Coopérer avec le processus de coaching

Pour optimiser l’efficacité du ministère, il faut apprendre à coopérer avec le processus de coaching, qui doit rester stimulant et positif. Le ton des relations influence le bien-être des personnes, et le coaching de qualité s’en distingue par sa capacité à encourager et à valoriser. Dans l’Église, les soins systématiques sont rarement aussi valorisés que dans les hôpitaux, où la formation et les processus garantissent de meilleurs résultats. Historiquement, la communauté ecclésiale s’appuyait sur les mères pour l’accompagnement pastoral, mais l’évolution des structures familiales impose aujourd’hui une réflexion plus poussée sur la prise en charge des membres.

 

Les points clés du coaching

Le coaching comporte sept points clés, dont le premier est la présence : il faut être pleinement disponible pour la personne coachée, établir un lien et l’écouter activement. Dès le début, le coach doit se montrer affirmatif et valorisant, célébrant les succès et réaffirmant les valeurs qui les sous-tendent. Il s’agit de projeter une vision positive de l’avenir, en fixant des objectifs stimulants et atteignables.

 

L’expérience montre que l’accomplissement grandit avec le rêve, l’imagination, la pratique et les retours. Pour coopérer efficacement au coaching, il faut être indulgent avec soi-même, accepter les compliments sincères et célébrer les succès, même modestes. Au début, il est préférable de travailler sur un seul point à la fois et de progresser par petites étapes.

 

La soumission à l’autorité spirituelle

Enfin, la soumission à l’autorité est une valeur biblique précieuse.
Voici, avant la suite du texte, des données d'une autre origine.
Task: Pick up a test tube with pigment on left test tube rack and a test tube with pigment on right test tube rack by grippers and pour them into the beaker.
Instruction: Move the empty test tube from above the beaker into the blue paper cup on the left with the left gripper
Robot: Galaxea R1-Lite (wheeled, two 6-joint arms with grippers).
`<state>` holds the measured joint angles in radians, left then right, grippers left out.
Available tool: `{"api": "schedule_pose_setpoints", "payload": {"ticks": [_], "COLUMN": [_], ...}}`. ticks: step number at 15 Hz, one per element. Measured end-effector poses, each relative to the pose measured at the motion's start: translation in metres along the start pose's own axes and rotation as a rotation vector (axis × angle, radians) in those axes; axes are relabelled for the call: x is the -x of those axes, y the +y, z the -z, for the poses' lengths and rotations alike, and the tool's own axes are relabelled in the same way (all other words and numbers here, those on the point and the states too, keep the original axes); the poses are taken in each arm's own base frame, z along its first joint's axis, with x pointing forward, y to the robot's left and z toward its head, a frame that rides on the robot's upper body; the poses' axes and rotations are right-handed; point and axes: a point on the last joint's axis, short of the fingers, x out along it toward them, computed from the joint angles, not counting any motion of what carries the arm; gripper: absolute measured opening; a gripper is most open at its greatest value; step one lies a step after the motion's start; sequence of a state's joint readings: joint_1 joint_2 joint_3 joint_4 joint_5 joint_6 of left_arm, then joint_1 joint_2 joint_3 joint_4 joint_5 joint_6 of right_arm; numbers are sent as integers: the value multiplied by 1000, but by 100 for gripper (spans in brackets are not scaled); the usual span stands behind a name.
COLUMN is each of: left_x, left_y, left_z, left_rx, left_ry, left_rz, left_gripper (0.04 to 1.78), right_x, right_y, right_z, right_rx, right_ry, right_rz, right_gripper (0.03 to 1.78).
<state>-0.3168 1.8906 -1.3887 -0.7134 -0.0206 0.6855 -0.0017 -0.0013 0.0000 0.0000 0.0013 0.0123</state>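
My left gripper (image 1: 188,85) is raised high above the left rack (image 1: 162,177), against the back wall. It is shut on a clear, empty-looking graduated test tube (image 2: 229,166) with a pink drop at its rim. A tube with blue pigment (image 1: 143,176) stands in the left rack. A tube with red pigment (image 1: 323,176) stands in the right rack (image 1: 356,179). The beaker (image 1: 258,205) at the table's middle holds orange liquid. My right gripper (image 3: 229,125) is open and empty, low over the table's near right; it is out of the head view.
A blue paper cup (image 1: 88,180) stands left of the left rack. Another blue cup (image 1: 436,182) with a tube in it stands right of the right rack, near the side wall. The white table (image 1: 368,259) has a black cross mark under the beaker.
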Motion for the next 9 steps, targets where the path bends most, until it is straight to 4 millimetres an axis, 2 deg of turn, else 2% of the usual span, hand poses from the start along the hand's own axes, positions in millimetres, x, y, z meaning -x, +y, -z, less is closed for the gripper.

Les Écritures exhortent à être de bons disciples de ceux qui exercent une autorité spirituelle, car l’acceptation des conseils et des corrections permet de grandir dans la foi. Devenez une personne de grande foi en vous soumettant à l’autorité, en trouvant un référent pour votre ministère et en coopérant avec le processus de coaching, afin d’être une source de joie pour votre entourage.